Monitoring Backstage with OpenTelemetry:Closing the observability blind spot

‘One small step for a man, but a huge leap for developers’

— me, when I realised how to observe my Backstage with OpenTelemetry.

Backstage is often the “portal” through which we manage all our other systems, but who watches the watcher? Recently, we gave a KubeCon Talk, highlighting that monitoring Backstage itself is critical. When Backstage isn’t observable, it becomes a blind spot in your infrastructure. This blog captures the key ideas and technical walkthrough we shared during our talk.

The Blind Spot: Why Monitoring Backstage Matters

Backstage is a central developer portal called an Internal Developer Platform [IDP] that unifies infrastructure tooling, CI/CD, service catalogues, and more. If Backstage goes down or misbehaves, developer productivity can grind to a halt. Yet teams often focus on using Backstage to manage other services and forget to monitor Backstage itself. Common failure modes when Backstage isn’t observable include:

Plugin Failures

Backstage’s functionality is extended via plugins. A plugin might fail to fetch data or throw runtime errors.

For example, a Cloud provider plugin that can’t reach its API. Without monitoring, such failures can go unnoticed until users report broken UI components. Observability lets you catch these errors via error logs or failed trace spans as soon as they occur.

Broken Scaffolder Workflows

The software templating/scaffolding feature is key to Backstage. If the scaffolder tasks hang or fail, for example, due to misconfiguration or credential issues, new projects won’t get created.

In an unobserved Backstage, you might only see this as a vague timeout in the UI. With proper metrics and traces for each workflow step, you can quickly pinpoint and resolve such issues.

Integration Issues

Backstage integrates with many external systems [CI pipelines, CD tools like ArgoCD, artifact repositories, etc]. If an integration breaks, parts of Backstage’s UI will silently stop updating.

Monitoring these interactions via traces and timing metrics ensures you catch integration failures or performance degradation. Each external call can be traced and timed, turning integration problems into actionable alerts rather than mysterious blind spots.

In short, when Backstage itself isn’t monitored, you inevitably risk flying blind on your developer portal’s health. Downtime or slowness in Backstage impacts all engineering teams. We must treat Backstage as a production service with full observability, just like any microservice in our stack.

OpenTelemetry as a Solution for Backstage Observability

OpenTelemetry [OTel] is an open-source framework for collecting telemetry data from applications. With OpenTelemetry, you can instrument Backstage to emit tracing spans for operations, metrics for key performance indicators, and even logs with context.

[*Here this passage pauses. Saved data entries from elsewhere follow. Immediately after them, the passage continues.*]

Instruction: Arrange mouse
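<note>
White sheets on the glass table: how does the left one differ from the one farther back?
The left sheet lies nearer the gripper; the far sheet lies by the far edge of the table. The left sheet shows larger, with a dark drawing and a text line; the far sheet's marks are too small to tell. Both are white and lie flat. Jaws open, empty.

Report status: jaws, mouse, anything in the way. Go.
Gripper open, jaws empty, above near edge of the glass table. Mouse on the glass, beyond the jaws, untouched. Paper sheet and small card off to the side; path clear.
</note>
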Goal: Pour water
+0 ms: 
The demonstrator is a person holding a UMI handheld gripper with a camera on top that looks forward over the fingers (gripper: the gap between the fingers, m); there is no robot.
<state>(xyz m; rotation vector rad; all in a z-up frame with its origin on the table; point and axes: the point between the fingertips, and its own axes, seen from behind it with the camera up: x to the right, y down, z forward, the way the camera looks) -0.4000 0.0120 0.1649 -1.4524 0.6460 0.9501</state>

*Demo Workflow of backstage when sending telemetry via OTel collector*

OpenTelemetry’s architecture has a few key components,

Instrumentation Libraries

Language-specific SDKs [in our case, Node.js] and auto-instrumentation packages that hook into frameworks. Backstage’s backend is a Node application [Express server], so we will use the OpenTelemetry Node SDK and Node auto-instrumentations. These will automatically capture things like incoming HTTP requests, database queries, etc, and allow custom instrumentation in code.

Resource and Context Propagation

OTel attaches context [like trace IDs] to operations and propagates it across function calls and even between services. Backstage already has built-in support for OTel’s context propagation and uses the OTel APIs for some of its internals. This means when we enable OTel, many Backstage components [catalogue, scaffolder, etc.] will start emitting traces/metrics without heavy custom coding.

Collectors and Exporters

OpenTelemetry data can be exported to a backend of your choice. Often this is done via an OpenTelemetry Collector, a separate service that receives data and forwards it to one or more observability platforms. You can export data in OTLP format and send it to backends like SigNoz, Jaeger or Prometheus.

Signals like Traces, Metrics, Logs

With OTel, Backstage can emit distributed traces, metrics and logs. By capturing all three signals, we can correlate issues from multiple angles. For instance, an error log can be tied to a specific trace of a failing request, and metrics can alert on error rates or latency.

In summary, OpenTelemetry provides the tools to instrument and export Backstage’s internal behaviour. Next, we’ll walk through how to apply OTel to Backstage’s backend.

Instrumenting the Backstage Backend with OpenTelemetry

To get Backstage emitting telemetry, we need to integrate the OpenTelemetry Node.js SDK into the Backstage backend service. Backstage is built on Node/Express, so we can leverage OTel’s Node auto-instrumentation to capture many out-of-the-box data points like HTTP requests and certain database or HTTP client calls. We can also add manual instrumentation for anything custom.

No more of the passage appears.